From Councillor Paul Andrews (Malton Ward)
PAUL ANDREWS LLB, BA, Solicitor
2 The Beeches, Great Habton
York YO17 6RS
Telephone 01653-669023
Internet: www.paul-andrews.net
E-mail: paul@sail-apollo.fsnet.co.uk
6th February 2007
Dear Mrs. Kelly,
White Paper “Strong and Prosperous Communities”: Application by North Yorkshire County Council for Unitary Status.
I am a District Councillor of Ryedale District Council. I understand a joint response has been made by the District Councils, but you may find it helpful to have the personal view of an ordinary district councillor on this matter.
The last time there was a reorganisation in North Yorkshire (1996), it cost the local taxpayer £4M, and the result benefited nobody: there was no reduction in Council Tax nor any appreciable improvement in service anywhere within the former boundaries of the County. I worked as a solicitor in local government for 23 years starting in 1972. I have seen several major reorganisations, but I have never yet known one that ended up with the rate payers paying less for the same service.
The County Council reckon that it can save £14M if their proposals go ahead. Frankly, I think this is absolute nonsense. It would mean cutting the revenue budgets of each of the seven districts by an average of £2M per annum. It is appreciated that some district councils have bigger budgets than others. For example, Ryedales’ annual revenue budget is about £7.5M. If Ryedale’s budget were cut by, say, £1M (assuming that greater savings are made from councils with bigger budgets like Scarborough and Harrogate), this could not be achieved without substantial service cuts and a considerable number of redundancies.
North Yorkshire County Council already has a reputation for being remote from the customer. They are difficult to get hold of, and take a long time to reply to letters. This is particularly apparent from the way elderly people are treated by North Yorkshire Social Services. I can provide an example of this on a confidential basis.
Remote County Highways can also show a lack of concern for local opinion. In one case it took them 3 years (after a village had raised its share of the cost at their request) to get round to carrying out some very simple traffic calming measures there.

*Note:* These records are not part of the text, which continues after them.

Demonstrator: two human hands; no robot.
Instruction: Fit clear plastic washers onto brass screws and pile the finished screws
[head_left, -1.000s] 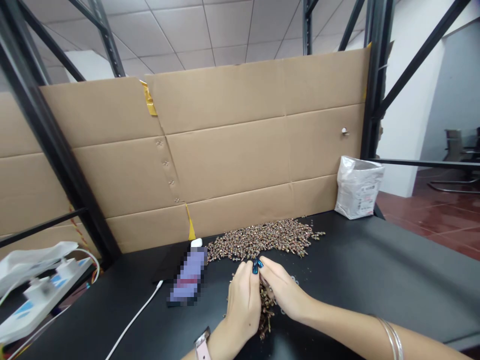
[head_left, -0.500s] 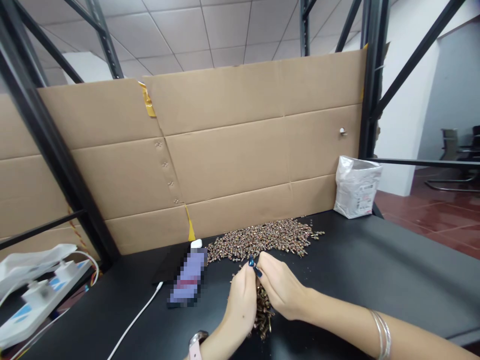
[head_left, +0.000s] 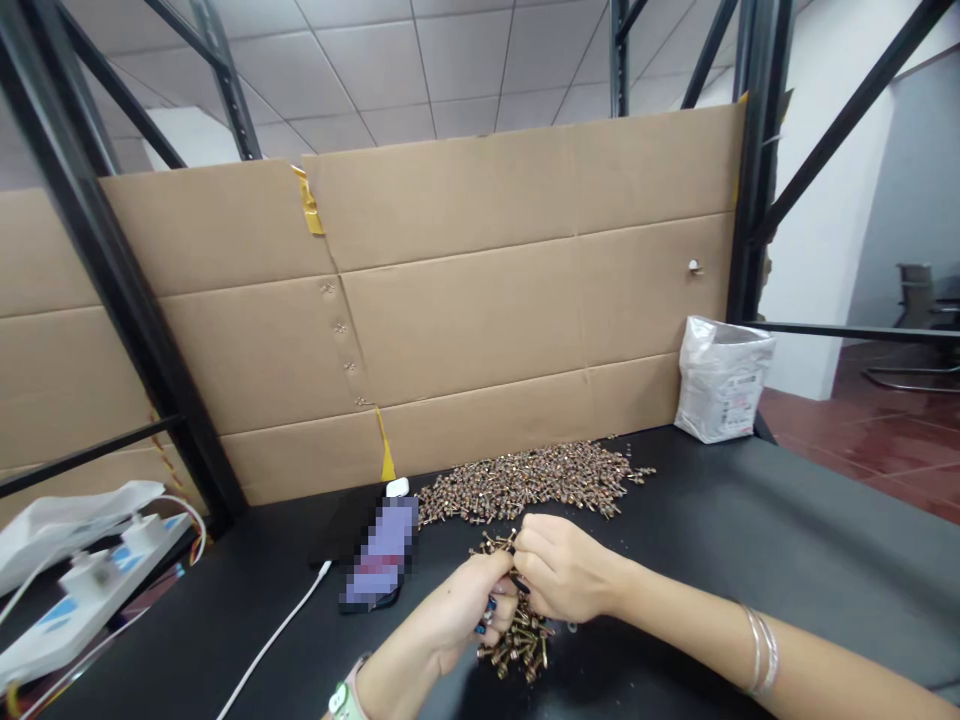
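Note:
My left hand (head_left: 466,605) and my right hand (head_left: 564,570) meet over a small heap of brass-coloured screws (head_left: 519,640) on the black table (head_left: 750,560). Both hands have their fingers curled and pinched together around small screws where they touch. A much larger pile of the same screws (head_left: 536,480) lies just beyond them, against the cardboard wall (head_left: 465,300). My left wrist carries a watch, my right wrist thin bangles.
A phone (head_left: 379,550) on a white cable lies left of the hands. A white plastic bag (head_left: 721,380) stands at the back right. A white power strip (head_left: 82,590) sits at far left. Black rack posts (head_left: 112,270) frame the bench.
Both hands have dropped lower and curled inward, the left palm turning up. The view has shifted slightly to the left.

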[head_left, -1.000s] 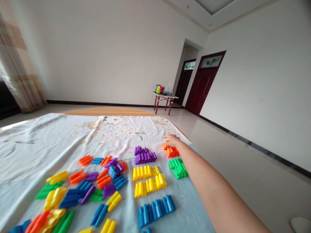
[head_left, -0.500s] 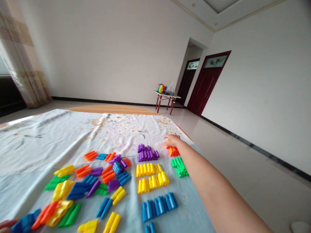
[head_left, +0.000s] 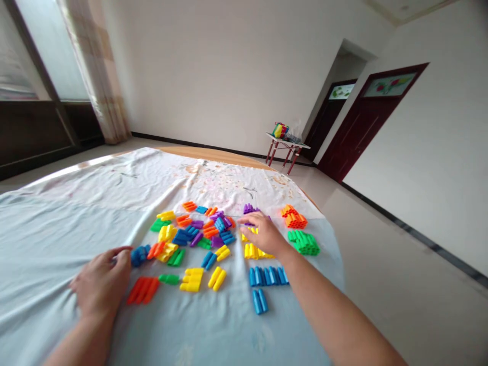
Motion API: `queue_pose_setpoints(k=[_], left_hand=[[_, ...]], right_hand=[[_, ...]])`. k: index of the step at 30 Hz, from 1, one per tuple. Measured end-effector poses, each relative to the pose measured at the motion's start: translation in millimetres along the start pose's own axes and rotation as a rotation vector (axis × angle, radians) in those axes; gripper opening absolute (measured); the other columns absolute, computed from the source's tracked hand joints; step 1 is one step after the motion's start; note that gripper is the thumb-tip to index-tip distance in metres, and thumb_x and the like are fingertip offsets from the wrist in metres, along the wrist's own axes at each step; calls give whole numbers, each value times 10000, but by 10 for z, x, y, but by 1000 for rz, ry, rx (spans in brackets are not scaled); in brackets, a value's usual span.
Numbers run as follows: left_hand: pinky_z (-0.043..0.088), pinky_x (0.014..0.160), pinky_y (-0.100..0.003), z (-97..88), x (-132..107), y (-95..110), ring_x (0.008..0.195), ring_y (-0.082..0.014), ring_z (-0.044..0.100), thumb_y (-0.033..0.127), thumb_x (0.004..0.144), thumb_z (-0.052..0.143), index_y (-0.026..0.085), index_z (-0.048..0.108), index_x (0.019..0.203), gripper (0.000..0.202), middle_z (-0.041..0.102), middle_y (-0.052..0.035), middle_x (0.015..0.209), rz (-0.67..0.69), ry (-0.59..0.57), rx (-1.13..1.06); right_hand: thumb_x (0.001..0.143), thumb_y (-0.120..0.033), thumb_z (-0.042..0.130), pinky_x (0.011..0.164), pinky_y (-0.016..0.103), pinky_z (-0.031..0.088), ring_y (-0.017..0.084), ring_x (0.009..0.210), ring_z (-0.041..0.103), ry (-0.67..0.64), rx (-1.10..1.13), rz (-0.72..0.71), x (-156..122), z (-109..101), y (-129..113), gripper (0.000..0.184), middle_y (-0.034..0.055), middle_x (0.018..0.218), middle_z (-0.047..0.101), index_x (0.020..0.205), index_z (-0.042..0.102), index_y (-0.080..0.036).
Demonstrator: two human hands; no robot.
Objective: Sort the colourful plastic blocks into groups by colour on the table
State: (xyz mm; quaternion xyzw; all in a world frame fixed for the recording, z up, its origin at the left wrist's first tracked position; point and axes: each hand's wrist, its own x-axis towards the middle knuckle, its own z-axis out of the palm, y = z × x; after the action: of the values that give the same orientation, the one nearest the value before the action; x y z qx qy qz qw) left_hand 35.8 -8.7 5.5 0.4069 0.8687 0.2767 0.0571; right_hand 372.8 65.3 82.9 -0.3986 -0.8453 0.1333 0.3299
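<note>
Bag (head_left: 281, 130): contents hidden. Right hand (head_left: 261, 231) unclenched by yellow pieces (head_left: 252, 252), near table's (head_left: 209, 152) right edge; left hand (head_left: 102, 278) beside blue piece (head_left: 140, 255); grip indeterminable.

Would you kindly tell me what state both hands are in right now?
Left hand: beside some blue pieces; whether closed or holding anything cannot be told.
Right hand: loosely open near the yellow rows, no piece visible in it.

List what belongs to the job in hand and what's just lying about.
Likely in the job: loose coloured pieces, purple group, yellow rows, blue row, green stack, orange stack.

Seemingly lying about: multicoloured bag, clear plastic bag, far table.
</note>
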Motion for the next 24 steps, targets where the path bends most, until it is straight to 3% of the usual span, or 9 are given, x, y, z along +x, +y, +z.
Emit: queue_pose_setpoints(k=[6, 10, 13, 17, 24], left_hand=[[357, 884, -438, -46, -50, 51, 1021, -298, 540, 415, 796, 317, 210, 662, 1011, 454, 653, -131, 999, -7, 12, -41], [348, 894, -449, -48, -72, 46, 1024, -303, 540, 402, 801, 327, 198, 662, 1013, 446, 656, -134, 992, 13, 24, -70], [349, 887, -449, -37, -76, 31, 1022, -309, 541, 401, 805, 323, 193, 668, 1011, 452, 657, -139, 991, 15, 37, -79], [351, 887, -439, -23, -78, 23, 1021, -302, 543, 406, 806, 311, 201, 669, 1005, 458, 655, -135, 996, 10, 46, -76], [360, 874, -435, -75, -84, 57, 1035, -306, 536, 420, 795, 303, 188, 655, 1031, 483, 650, -141, 999, 11, 7, -53]], right_hand=[[763, -191, 630, 895, 319, 391, 176, 981, 551, -134, 106, 34, -457, 698, -499, 217, 20, 971, 668, 976, 664, -216], [738, -262, 673, 920, 340, 350, 192, 1015, 517, -127, 84, 74, -547, 954, -689, 309, 16, 1049, 646, 1044, 637, -231], [708, -292, 706, 929, 370, 314, 214, 1038, 484, -134, -4, 43, -561, 1038, -778, 410, 19, 1104, 616, 1104, 609, -252], [722, -293, 694, 870, 372, 317, 221, 996, 482, -160, -96, 45, -591, 1071, -809, 397, 23, 1033, 619, 1108, 605, -276], [628, -615, 685, 851, 389, 325, 239, 950, 487, -159, -146, 76, -669, 1003, -829, 534, 37, 926, 609, 1031, 636, -269]])
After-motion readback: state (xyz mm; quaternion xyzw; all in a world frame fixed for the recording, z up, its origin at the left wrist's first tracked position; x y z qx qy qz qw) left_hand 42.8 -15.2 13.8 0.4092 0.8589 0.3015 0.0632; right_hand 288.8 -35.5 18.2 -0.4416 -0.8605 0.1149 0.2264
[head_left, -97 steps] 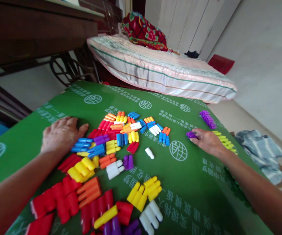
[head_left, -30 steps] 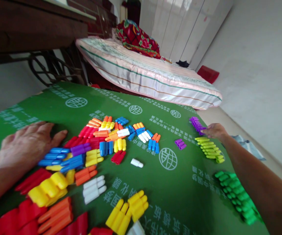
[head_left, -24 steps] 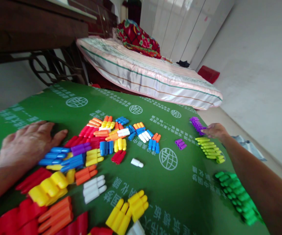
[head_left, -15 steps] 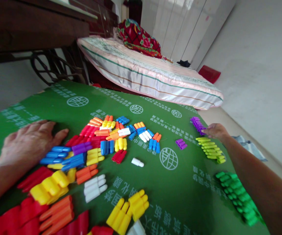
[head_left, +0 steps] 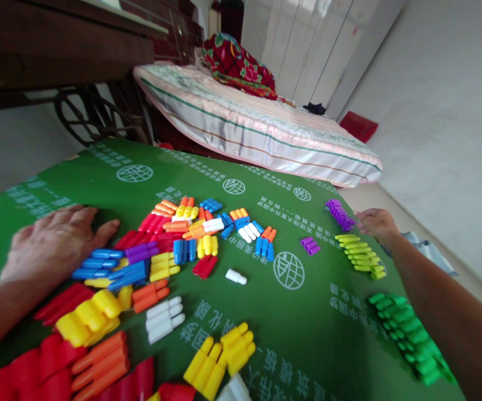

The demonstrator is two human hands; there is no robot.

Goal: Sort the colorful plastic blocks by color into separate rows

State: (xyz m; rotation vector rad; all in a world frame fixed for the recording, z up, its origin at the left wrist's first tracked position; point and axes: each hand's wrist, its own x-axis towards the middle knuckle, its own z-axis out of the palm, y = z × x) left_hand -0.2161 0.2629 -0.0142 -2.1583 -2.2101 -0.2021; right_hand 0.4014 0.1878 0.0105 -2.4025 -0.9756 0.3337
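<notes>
My left hand (head_left: 52, 239) lies flat on the green board, fingers stretched out, holding nothing. Right beside it are blue bullet-shaped plastic blocks (head_left: 98, 263) and a purple block (head_left: 141, 252). At the board's right edge is my right hand (head_left: 376, 223), its fingers apart from a row of purple blocks (head_left: 340, 215) and nothing visible in them. Nearer to me than that hand lies a row of lime-yellow blocks (head_left: 360, 255), then a longer row of green blocks (head_left: 410, 334), partly behind my forearm. One more purple block (head_left: 310, 245) sits alone to the left.
Mixed red, yellow, orange, blue and white blocks (head_left: 207, 245) spread over the middle and left of the green board (head_left: 316, 312). A single white block (head_left: 235, 277) lies apart. Beyond the board stand a bed (head_left: 257, 122) and, at left, a dark table with an iron wheel (head_left: 86, 111).
My right hand has drawn back slightly to the right, away from the purple row, which stays put. My left hand rests in the same place.
</notes>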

County’s remoteness is also apparent from the way County Highways deal with planning applications. As a member of Ryedale’s Planning Committee, the reaction of North Yorkshire to some planning applications has made me despair. There have been several matters where members would have expected County to intervene and recommend refusal – including a few cases where applications have been refused on highways grounds in the past. I worked for Ryedale for 8 years and have been a councillor for nearly four. During all of that time, I cannot recall a single planning appeal in which the County Council supported the Council’s case. This contrasts with another authority in the South West, where the County supported the District in over 50% of cases, while I was working there. The only explanation for this discrepancy I can think of is that one way of saving money is to avoid having staff time tied up in preparing and dealing with planning appeals and enquiries. So again, I believe this is another example of the way North Yorkshire is inclined to save money by providing an inferior and unsatisfactory level of service.
North Yorkshire should put its own house in order before it tries something new.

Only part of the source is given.